On 9/5/24 15:46, Oliver Neukum wrote:
The work can submit URBs and the URBs can schedule the work.
This cycle needs to be broken, when a device is to be stopped.
Use a flag to do so.
This is a design issue as old as the driver.

Signed-off-by: Oliver Neukum <oneukum@xxxxxxxx>
Fixes: 1da177e4c3f4 ("Linux-2.6.12-rc2")
CC: stable@xxxxxxxxxxxxxxx
---

v2: fix PM reference issue

drivers/net/usb/usbnet.c | 37 ++++++++++++++++++++++++++++---------
include/linux/usb/usbnet.h | 17 +++++++++++++++++
2 files changed, 45 insertions(+), 9 deletions(-)

diff --git a/drivers/net/usb/usbnet.c b/drivers/net/usb/usbnet.c
index 18eb5ba436df..2506aa8c603e 100644
--- a/drivers/net/usb/usbnet.c
+++ b/drivers/net/usb/usbnet.c
@@ -464,10 +464,15 @@ static enum skb_state defer_bh(struct usbnet *dev, struct sk_buff *skb,
void usbnet_defer_kevent (struct usbnet *dev, int work)
{
set_bit (work, &dev->flags);
- if (!schedule_work (&dev->kevent))
- netdev_dbg(dev->net, "kevent %s may have been dropped\n", usbnet_event_names[work]);
- else
- netdev_dbg(dev->net, "kevent %s scheduled\n", usbnet_event_names[work]);
+ if (!usbnet_going_away(dev)) {
+ if (!schedule_work(&dev->kevent))
+ netdev_dbg(dev->net,
+ "kevent %s may have been dropped\n",
+ usbnet_event_names[work]);
+ else
+ netdev_dbg(dev->net,
+ "kevent %s scheduled\n", usbnet_event_names[work]);
+ }
}
EXPORT_SYMBOL_GPL(usbnet_defer_kevent);
@@ -535,7 +540,8 @@ static int rx_submit (struct usbnet *dev, struct urb *urb, gfp_t flags)
tasklet_schedule (&dev->bh);
break;
case 0:
- __usbnet_queue_skb(&dev->rxq, skb, rx_start);
+ if (!usbnet_going_away(dev))
+ __usbnet_queue_skb(&dev->rxq, skb, rx_start);
}
} else {
netif_dbg(dev, ifdown, dev->net, "rx: stopped\n");
@@ -843,9 +849,18 @@ int usbnet_stop (struct net_device *net)
/* deferred work (timer, softirq, task) must also stop */
dev->flags = 0;
- del_timer_sync (&dev->delay);
- tasklet_kill (&dev->bh);
+ del_timer_sync(&dev->delay);
+ tasklet_kill(&dev->bh);
cancel_work_sync(&dev->kevent);
+
+ /* We have cyclic dependencies.

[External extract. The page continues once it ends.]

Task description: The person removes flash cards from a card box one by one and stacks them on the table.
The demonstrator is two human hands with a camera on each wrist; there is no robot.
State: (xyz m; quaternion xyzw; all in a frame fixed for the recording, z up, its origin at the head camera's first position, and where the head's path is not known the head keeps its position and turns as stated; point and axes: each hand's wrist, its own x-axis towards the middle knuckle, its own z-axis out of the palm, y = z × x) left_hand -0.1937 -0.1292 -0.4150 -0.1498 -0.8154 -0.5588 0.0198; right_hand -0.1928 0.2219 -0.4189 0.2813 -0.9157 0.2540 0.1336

Those calls are needed
+ * to break a cycle. We cannot fall into the gaps because
+ * we have a flag
+ */
+ tasklet_kill(&dev->bh);
+ del_timer_sync(&dev->delay);
+ cancel_work_sync(&dev->kevent);

I guess you do the shutdown twice because a running tasklet or timer could re-schedule the others? If so, what prevent the rescheduling to happen in the 2nd iteration? why can't you add usbnet_going_away() checks on tasklet and timer reschedule point?

Thanks,

Paolo